Ma il peso del partner maschile è solo uno dei fattori che influenza il successo di una gravidanza, continua Greco, tra i massimi esperti in medicina riproduttiva con alle spalle oltre 150 pubblicazioni scientifiche e diversi riconoscimenti internazionali per la sua attività. “Anche il giorno in cui l’embrione viene trasferito in utero influisce sull’esito del ciclo: se il trasferimento degli embrioni avviene a cinque giorni dalla fecondazione(blastocisti), anziché a due, le probabilità di una gravidanza aumentano”.
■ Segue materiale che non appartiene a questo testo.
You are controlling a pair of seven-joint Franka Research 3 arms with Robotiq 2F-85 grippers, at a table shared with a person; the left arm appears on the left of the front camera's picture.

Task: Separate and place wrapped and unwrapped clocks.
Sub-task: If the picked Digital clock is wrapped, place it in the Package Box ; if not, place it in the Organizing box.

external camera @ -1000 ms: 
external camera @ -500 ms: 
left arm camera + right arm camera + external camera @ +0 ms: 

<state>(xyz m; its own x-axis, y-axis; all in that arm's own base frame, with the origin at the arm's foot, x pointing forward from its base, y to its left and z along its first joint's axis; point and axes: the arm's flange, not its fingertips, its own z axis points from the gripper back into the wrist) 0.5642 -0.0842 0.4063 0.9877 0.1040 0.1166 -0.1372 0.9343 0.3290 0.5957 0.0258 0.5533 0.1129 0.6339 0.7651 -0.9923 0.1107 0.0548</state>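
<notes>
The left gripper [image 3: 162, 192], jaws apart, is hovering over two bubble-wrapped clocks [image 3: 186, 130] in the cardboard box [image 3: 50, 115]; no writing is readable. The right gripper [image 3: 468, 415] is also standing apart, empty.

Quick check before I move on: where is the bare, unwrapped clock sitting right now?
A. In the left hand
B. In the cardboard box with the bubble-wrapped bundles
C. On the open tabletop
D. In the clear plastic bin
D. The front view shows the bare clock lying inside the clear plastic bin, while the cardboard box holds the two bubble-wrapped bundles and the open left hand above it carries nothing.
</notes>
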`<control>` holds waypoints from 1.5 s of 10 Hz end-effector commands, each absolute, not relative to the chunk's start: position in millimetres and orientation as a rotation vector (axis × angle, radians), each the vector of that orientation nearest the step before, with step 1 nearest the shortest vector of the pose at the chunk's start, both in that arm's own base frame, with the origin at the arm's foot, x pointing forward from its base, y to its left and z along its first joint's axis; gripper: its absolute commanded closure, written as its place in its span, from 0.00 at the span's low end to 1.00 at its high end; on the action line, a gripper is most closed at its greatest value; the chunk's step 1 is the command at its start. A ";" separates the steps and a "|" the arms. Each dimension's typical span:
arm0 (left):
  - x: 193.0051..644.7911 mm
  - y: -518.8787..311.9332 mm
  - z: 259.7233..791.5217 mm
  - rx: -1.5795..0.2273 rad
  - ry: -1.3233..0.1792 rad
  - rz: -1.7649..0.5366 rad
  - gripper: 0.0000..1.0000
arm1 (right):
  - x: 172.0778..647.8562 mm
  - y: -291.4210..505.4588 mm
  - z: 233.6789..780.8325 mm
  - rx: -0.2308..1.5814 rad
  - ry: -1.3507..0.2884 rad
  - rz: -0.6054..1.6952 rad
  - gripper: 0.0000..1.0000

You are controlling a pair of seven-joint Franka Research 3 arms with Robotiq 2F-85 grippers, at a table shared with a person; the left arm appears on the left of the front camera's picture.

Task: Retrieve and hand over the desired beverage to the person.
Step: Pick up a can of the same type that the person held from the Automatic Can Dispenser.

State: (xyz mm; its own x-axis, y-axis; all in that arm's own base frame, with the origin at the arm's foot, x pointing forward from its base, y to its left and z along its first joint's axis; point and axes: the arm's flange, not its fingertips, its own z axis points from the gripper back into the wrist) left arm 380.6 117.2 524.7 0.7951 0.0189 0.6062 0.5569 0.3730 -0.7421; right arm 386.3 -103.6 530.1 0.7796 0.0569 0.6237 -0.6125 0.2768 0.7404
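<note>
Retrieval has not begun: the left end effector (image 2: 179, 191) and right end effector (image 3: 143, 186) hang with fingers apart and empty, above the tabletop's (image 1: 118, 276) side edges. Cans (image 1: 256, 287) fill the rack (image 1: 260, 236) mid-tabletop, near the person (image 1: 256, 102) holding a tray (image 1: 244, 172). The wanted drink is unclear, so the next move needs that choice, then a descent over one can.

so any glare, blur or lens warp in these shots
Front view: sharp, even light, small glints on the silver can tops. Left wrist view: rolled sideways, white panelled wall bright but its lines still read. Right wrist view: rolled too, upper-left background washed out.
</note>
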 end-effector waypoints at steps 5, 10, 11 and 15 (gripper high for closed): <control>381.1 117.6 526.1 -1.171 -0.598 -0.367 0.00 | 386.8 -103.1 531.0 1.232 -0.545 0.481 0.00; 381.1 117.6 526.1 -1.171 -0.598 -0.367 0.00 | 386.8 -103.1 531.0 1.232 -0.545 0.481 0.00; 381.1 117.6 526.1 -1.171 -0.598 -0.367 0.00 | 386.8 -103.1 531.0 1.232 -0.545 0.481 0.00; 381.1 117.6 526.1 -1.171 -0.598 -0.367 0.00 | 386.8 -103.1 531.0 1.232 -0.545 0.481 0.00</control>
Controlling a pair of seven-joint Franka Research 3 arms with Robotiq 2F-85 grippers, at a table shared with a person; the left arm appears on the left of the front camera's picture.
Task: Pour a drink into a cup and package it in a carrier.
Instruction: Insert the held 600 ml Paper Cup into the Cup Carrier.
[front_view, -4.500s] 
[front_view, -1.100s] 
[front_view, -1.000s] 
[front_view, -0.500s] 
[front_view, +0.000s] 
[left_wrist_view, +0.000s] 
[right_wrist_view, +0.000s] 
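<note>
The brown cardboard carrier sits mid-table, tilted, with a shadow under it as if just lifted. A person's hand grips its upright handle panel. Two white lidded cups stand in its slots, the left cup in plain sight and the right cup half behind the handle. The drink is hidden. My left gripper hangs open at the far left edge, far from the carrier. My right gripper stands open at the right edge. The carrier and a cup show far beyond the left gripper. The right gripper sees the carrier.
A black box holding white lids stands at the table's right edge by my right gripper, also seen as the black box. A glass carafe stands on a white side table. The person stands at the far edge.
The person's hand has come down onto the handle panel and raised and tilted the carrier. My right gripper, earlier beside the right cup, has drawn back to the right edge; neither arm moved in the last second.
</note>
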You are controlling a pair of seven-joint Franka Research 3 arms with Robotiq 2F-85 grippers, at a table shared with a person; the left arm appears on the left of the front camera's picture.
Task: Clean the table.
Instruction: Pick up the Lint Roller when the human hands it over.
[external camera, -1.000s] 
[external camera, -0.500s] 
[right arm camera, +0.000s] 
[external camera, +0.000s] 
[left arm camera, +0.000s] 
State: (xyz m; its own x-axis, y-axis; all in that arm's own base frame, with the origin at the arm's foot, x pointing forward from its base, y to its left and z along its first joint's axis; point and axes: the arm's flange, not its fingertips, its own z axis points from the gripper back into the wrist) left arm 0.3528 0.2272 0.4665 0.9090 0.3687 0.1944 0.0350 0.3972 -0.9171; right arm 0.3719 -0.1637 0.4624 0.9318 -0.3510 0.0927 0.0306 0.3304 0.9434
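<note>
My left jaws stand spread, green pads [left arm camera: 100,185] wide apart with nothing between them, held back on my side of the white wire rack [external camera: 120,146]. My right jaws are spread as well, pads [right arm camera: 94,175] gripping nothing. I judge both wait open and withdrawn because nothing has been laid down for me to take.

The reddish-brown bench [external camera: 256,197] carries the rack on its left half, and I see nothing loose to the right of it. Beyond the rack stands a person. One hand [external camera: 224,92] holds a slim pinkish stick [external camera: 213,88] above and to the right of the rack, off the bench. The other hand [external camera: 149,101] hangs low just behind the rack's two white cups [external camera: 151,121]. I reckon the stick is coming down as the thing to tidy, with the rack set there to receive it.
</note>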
Da sempre il lavoro di Greco e della sua équipe è dunque teso a indagare le tecniche che permettono di ottenere le maggiori percentuali di successo nella procreazione medicalmente assistita. Anche in quella eterologa e con ovociti congelati, che oggi in Italia è possibile grazie alle banche dei gameti, e con percentuali di successo del tutto sovrapponibili a quelle che si possono ottenere con ovociti freschi. Il congelamento degli ovociti, per altro, è uno strumento fondamentale anche per quelle donne che non stanno ancora cercando una gravidanza ma che non vogliono precludersi questa possibilità in futuro, soprattutto quando si tratta di pazienti oncologiche che vogliono conservare intatta la loro potenzialità riproduttiva una volta sconfitta la malattia.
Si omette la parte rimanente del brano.